March 31 is World Backup Day, so take a moment to make sure your important files are somewhere that matters.
If there’s one thing you can learn about the reliability of computers and phones, it’s that for as reliable as they can be, they can also reliably break down, and take out your files with them. It doesn’t matter how much you spend on a device — whether it’s budget or flagship — something bad can happen, and take out your data with it.
The unfortunate reality is that as good as hardware is — and it has improved greatly over the past few years — it can still fail. It means that your phone’s storage can die, as can the drive inside your computer, meaning if you haven’t backed up, recovery can be difficult.
Needing backups goes beyond mere hardware failure, because you’ll want them in case you accidentally make a mistake, if anyone accidentally deletes anything, or if you have the misfortune to open an internet nasty such as ransomware.
There are plenty of reasons to keep backups, but you just need to remind yourself to do it, and then do it.
Fortunately it’s not hard, and whether you have files on a phone or a computer, you can back up somewhere in your life easily, and possibly for not much money.
Here are three ways to make that possible regardless of the device you use, be it phone, tablet, computer, or Android, iOS, macOS, or Windows.

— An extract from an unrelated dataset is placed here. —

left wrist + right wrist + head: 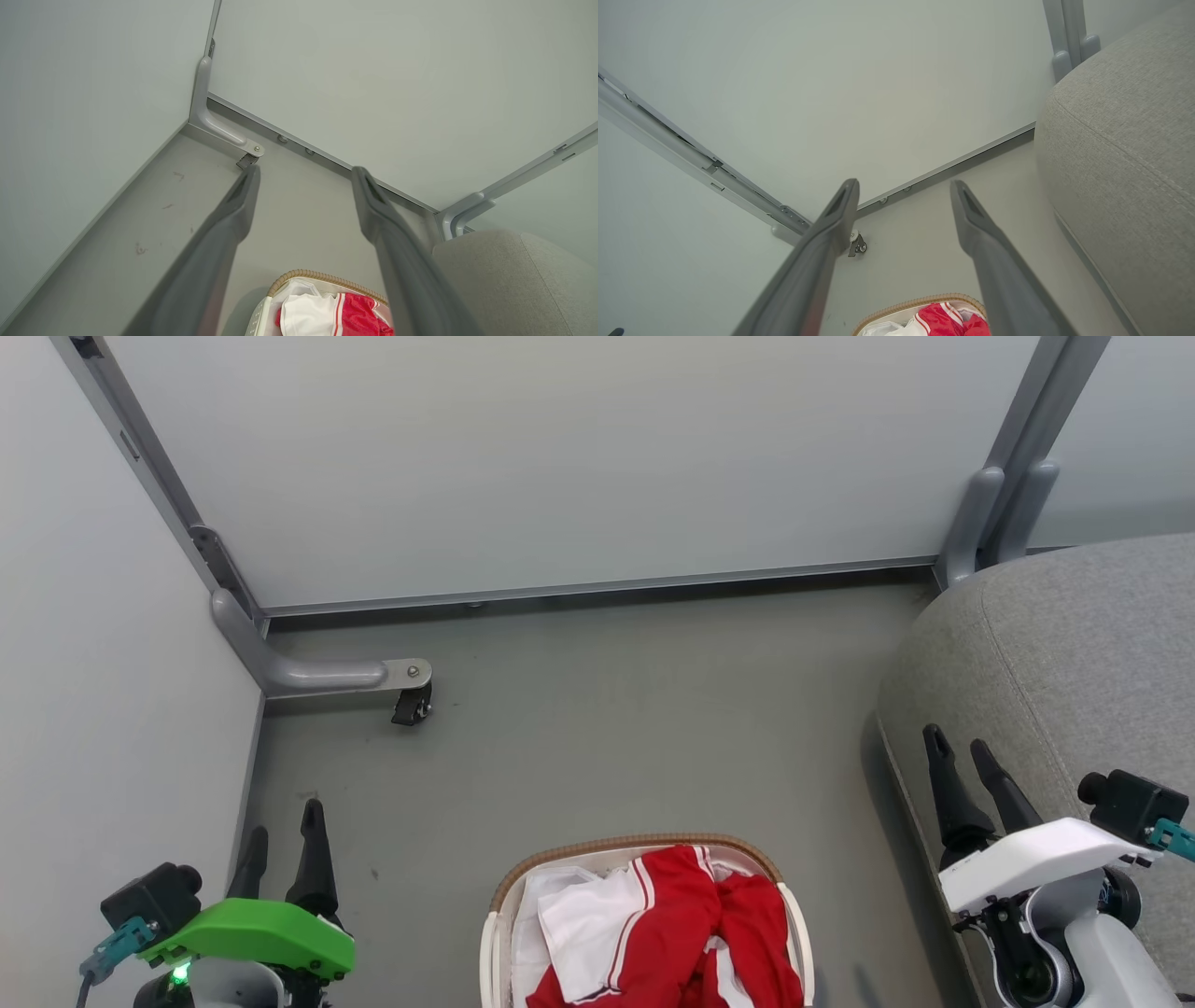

Back up to a cloud service
As we’re all netizens these days, often the most direct way to back up your life, files, photos, and more is to use a cloud service, as this can provide free space to work with in a small size, and much more at a cost.
Services such as Apple’s iCloud, Google Drive, Microsoft’s OneDrive, or other platforms such as Box and Dropbox provide a small amount of storage for free, and then even more if you don’t mind paying for the privilege.
Each offers apps for the respective mobile operating systems — iOS and Android — and they can also be accessed using a web browser. And thanks to how modern web browsers can upload files in bulk, you typically just have to select some files or folders, and then upload, providing a place for you to store those files.
Depending on the services you subscribe to, you might even get cloud storage bundled in, such as how Apple One includes gigabytes for use on iCloud with each account.
Back up to a portable drive
Next up is a portable drive, and these come in three varieties: thumb drive, portable hard drive (HDD), and portable solid state drive (SSD).
You’ll know the first easily, because thumb drives are largely ubiquitous. They’re the small sticks we used to carry with us, and some of us still do, offering as much as 512GB of storage with relatively speedy flash media, though limited to the speeds of a USB port.
The smaller the drive, the lower the price, but these have the convenience of being small and often able to be thrown on a keyring, making them ideal for backup you intend to keep with you.
Next up is a portable hard drive, and again, you’ll probably know these as the backup that offers the best value for money. You can typically find 1TB (1024GB) for just over $50 in Australia, while 2TB (2048GB) is often under $100, while 4TB (4096GB) can be had for under $150.
Portable hard drives are smallish, a bit like a phone but a little wider, and plug into USB, offering proper value for money on how many megs and gigs that you get.
The downside of portable hard drives isn’t the value, but rather the speed: hard drives aren’t as fast as flash media, and so even when plugged into fast USB ports, you don’t typically see a tremendous burst of speed. Portable hard drives are great for backing up a lot of files, provided you don’t have a time constraint.
Finally, there’s the portable solid state drive, also known as a portable SSD. These are the modern drives we typically review, and include options like Samsung’s T7 SSD and WD’s My Passport SSD, both of which compete against each other quite well.
Much like the portable hard drive, a portable SSD offers a lot of storage, but also gets the benefits of the flash media, making them fast. The technology is flash-based rather than disk-based, and much like how your phone and modern laptops like the MacBook Air provide near instantaneous file access, so too does a portable SSD.
In short, if you want your backups to fly with plenty of storage, you typically want to look to a portable SSD.
Back up to a network drive
While the cloud service is the one most of us will use, and the portable drive is easy to back up to, a network drive is often a great option for the entire family.
This approach typically uses hard drives but can use solid-state drives, and basically leaves an appliance in the home that you back up to either on demand, or if you’ve scheduled it.
Nearly every hard drive maker has two options, with a BYO variety allowing you to bring your own drives and make it the size you want, or one that comes preconfigured for the purpose, the latter of which is ideal for the general average buyer.
Network drives, also known as a “NAS” or “Network Attached Storage” typically plug into your network using a network cable, and basically provide your home network with a drive to back up to. They can even be set up so that not only your computer has access, but your phone, and remotely.